**TASK BRIEF**. An exact retyping of all lines below is the answer; pictures do not belong in it.
++++++++
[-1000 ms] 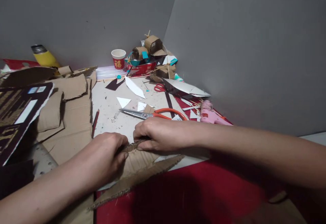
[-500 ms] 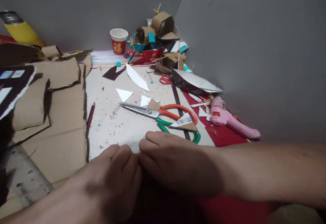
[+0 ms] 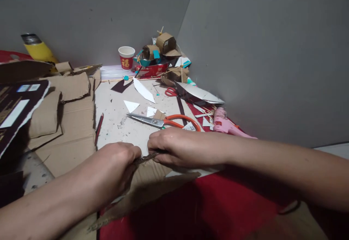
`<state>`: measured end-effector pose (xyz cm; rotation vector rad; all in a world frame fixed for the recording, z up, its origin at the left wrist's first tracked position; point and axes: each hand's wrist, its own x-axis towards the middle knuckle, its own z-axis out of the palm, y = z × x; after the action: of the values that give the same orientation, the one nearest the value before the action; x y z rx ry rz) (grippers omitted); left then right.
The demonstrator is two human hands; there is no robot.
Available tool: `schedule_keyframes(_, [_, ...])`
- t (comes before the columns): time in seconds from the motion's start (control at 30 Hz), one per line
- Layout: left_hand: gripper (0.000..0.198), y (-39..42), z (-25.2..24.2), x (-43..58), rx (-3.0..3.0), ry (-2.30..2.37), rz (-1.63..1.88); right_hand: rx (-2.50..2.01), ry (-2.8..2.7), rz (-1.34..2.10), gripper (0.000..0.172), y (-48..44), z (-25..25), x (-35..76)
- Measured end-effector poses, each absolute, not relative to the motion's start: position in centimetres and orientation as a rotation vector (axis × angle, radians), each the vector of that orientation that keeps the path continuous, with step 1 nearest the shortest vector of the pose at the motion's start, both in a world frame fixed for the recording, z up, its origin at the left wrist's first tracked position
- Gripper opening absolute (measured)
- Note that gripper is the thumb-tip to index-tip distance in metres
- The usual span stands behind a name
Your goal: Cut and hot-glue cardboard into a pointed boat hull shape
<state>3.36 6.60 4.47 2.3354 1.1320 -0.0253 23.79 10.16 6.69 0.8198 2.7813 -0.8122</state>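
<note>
Both hands grip a piece of corrugated cardboard at the near edge of the white work board. My left hand has its fingers closed on the cardboard's upper edge. Close beside it, my right hand pinches the same edge. The cardboard slopes down toward me, with a ragged lower edge over red cloth. Just beyond my right hand lie large scissors with orange and green handles, the green one mostly hidden. White paper scraps lie past the blades.
Cardboard sheets and a dark pencil are at the left. A pink glue gun rests at the right on red cloth. Behind stand a paper cup, small cardboard models and a yellow bottle. Grey walls close off the back.
My wrists have turned and the hands sit slightly farther apart, so the cardboard between them now shows. The view has shifted a little. The scissors' green handle is now mostly covered.
</note>
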Motion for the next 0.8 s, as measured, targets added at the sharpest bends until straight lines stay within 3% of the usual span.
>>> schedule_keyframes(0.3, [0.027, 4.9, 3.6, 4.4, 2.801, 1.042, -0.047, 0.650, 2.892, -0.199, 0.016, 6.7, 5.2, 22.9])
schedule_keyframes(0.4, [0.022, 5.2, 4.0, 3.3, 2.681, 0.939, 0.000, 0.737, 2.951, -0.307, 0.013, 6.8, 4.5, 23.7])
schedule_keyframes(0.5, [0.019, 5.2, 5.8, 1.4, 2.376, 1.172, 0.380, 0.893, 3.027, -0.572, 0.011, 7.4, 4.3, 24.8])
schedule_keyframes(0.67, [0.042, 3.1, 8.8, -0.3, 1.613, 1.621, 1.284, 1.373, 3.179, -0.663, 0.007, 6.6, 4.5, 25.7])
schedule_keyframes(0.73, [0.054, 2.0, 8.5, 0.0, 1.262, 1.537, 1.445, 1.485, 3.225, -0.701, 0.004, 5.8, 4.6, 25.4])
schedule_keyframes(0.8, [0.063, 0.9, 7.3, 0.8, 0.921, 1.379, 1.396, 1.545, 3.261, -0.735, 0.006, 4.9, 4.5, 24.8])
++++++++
**ANSWER TO THE EXERCISE**.
[-1000 ms] 
[-500 ms] 
[+0 ms] 
`<state>`: measured end-effector pose (xyz cm; rotation vector rad; all in a world frame fixed for the recording, z up, its origin at the left wrist's first tracked position; point and axes: each hand's wrist, its own x-axis towards the middle knuckle, its own z-axis out of the palm, y = z × x; after the action: of the values that give the same orientation, the one nearest the value before the action; x y z rx ry rz) (grippers omitted); left then right.
The demonstrator is two human hands; there is no robot.
Available tool: `schedule_keyframes(_, [_, ...])`
- t (comes before the columns): time in seconds from the motion's start (control at 30 Hz), one per line
- Layout: left_hand: gripper (0.000..0.198), y (-39..42), z (-25.2..24.2), x (-43..58), rx (-3.0..3.0), ry (-2.30..2.37), rz (-1.63..1.88); right_hand: rx (-2.50..2.01), ry (-2.8..2.7), rz (-1.34..2.10), gripper (0.000..0.172), y (-48..44), z (-25..25), x (-35..76)
- Measured end-effector poses, each absolute, not relative to the motion's start: position in centimetres and orientation as a rotation vector (axis × angle, radians), each the vector of that orientation that keeps the path continuous, with step 1 nearest the shortest vector of the pose at the motion's start, both in a world frame fixed for the recording, z up, its origin at the left wrist's first tracked position
- Gripper opening absolute (measured)
- Note that gripper is the thumb-tip to index-tip distance in metres
- The usual span stands behind a name
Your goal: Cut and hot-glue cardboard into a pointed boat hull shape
<state>3.36 6.60 4.47 2.3354 1.1320 -0.0253 23.79 10.16 6.69 0.8198 2.7813 -0.8122</state>
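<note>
Both hands grip a piece of corrugated cardboard at the near edge of the white work board. My left hand has its fingers closed on the cardboard's upper edge. Close beside it, my right hand pinches the same edge. The cardboard slopes down toward me, with a ragged lower edge over red cloth. Just beyond my right hand lie large scissors with orange and green handles, the green one mostly hidden. White paper scraps lie past the blades.
Cardboard sheets and a dark pencil are at the left. A pink glue gun rests at the right on red cloth. Behind stand a paper cup, small cardboard models and a yellow bottle. Grey walls close off the back.
My wrists have turned and the hands sit slightly farther apart, so the cardboard between them now shows. The view has shifted a little. The scissors' green handle is now mostly covered.
</note>
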Motion for the next 0.8 s, as measured, targets added at the sharpest bends until straight lines stay within 3% of the usual span.
>>> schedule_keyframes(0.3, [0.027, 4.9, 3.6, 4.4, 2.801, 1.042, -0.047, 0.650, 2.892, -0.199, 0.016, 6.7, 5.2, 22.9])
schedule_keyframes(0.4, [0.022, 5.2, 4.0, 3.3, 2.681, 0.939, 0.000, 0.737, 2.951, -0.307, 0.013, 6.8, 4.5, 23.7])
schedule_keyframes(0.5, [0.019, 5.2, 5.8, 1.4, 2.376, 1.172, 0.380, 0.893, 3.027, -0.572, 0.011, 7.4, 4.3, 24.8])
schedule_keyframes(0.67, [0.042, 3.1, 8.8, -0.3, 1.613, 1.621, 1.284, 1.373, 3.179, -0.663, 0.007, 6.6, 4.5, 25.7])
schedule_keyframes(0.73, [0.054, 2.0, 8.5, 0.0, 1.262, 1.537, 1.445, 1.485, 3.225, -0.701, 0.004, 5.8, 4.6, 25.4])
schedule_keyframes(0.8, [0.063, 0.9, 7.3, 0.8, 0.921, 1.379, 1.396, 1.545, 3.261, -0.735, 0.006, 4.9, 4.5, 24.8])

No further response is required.